**Task requirements**
Copy out lines with the word "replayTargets" from the material that follows.

* * * * * * * * *

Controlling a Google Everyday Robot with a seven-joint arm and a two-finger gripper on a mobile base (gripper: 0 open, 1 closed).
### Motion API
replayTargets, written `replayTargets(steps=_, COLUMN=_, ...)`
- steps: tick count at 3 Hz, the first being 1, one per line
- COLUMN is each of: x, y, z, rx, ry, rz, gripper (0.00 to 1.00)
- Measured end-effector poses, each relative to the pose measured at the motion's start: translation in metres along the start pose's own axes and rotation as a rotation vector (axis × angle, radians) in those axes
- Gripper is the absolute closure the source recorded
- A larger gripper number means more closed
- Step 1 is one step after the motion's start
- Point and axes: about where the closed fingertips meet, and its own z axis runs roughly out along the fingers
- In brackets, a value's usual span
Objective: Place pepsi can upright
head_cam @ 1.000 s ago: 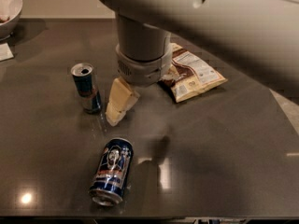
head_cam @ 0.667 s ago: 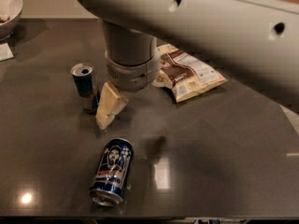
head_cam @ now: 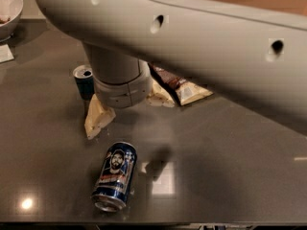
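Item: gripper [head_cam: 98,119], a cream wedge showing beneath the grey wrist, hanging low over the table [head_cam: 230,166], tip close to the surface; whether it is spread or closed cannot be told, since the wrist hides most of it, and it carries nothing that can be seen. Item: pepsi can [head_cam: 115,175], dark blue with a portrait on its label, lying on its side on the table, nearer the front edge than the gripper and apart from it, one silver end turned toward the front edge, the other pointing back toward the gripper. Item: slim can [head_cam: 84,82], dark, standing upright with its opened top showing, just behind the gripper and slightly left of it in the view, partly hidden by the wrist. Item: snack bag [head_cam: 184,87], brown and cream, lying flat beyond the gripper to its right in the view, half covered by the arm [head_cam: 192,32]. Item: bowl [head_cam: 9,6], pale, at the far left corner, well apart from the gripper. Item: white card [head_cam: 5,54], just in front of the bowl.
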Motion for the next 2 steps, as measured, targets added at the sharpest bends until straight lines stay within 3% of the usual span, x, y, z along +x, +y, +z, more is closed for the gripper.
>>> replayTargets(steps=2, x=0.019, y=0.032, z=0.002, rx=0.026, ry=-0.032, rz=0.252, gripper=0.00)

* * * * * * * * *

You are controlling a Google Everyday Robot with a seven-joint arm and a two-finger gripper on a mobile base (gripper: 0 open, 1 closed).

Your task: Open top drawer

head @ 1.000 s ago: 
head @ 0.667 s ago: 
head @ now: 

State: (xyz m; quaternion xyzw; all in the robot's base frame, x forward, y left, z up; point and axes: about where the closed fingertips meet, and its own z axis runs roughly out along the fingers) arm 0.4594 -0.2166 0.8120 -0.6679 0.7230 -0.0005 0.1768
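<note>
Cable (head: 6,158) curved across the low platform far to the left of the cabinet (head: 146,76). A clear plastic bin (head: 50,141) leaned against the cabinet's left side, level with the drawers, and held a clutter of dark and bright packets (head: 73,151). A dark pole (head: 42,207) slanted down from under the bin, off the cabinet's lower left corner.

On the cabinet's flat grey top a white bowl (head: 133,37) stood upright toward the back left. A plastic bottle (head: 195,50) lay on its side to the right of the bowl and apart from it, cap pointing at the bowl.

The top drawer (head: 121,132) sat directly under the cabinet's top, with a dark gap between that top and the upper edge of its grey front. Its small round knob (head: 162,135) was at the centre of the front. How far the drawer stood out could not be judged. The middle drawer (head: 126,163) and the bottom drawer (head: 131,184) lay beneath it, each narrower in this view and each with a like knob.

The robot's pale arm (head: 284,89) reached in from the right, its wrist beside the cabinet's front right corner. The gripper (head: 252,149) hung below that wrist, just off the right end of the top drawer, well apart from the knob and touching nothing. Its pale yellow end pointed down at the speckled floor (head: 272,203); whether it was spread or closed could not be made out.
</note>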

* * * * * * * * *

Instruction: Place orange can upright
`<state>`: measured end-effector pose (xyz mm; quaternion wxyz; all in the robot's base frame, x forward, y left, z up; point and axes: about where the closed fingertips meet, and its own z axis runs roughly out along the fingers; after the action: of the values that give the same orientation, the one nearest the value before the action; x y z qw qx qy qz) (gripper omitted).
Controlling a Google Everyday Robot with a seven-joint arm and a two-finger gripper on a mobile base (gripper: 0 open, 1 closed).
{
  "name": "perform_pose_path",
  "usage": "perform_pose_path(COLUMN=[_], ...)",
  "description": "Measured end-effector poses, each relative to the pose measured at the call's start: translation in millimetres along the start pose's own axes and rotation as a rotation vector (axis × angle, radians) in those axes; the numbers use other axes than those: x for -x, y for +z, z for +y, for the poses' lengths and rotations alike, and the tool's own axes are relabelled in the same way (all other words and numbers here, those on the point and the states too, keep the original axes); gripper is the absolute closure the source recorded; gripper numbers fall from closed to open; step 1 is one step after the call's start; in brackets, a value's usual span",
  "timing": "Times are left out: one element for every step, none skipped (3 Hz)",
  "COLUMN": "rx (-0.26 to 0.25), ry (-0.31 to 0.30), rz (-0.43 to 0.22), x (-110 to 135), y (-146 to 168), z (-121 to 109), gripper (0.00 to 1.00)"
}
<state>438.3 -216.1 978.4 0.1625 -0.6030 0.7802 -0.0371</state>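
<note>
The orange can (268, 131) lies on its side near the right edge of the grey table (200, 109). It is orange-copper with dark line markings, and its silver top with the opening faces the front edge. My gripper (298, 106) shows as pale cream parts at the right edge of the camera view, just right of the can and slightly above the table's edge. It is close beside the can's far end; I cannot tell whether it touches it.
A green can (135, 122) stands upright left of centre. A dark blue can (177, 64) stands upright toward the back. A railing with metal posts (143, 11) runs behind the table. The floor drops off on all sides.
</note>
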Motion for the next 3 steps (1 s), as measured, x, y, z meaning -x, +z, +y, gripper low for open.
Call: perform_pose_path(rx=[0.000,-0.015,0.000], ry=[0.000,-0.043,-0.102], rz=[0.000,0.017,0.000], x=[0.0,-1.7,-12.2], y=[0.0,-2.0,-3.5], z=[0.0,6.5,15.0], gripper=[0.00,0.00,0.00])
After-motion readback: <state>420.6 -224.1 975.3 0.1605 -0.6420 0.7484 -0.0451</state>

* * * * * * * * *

**Reply to the exercise**
replayTargets, written `replayTargets(steps=_, COLUMN=_, ...)`
>>> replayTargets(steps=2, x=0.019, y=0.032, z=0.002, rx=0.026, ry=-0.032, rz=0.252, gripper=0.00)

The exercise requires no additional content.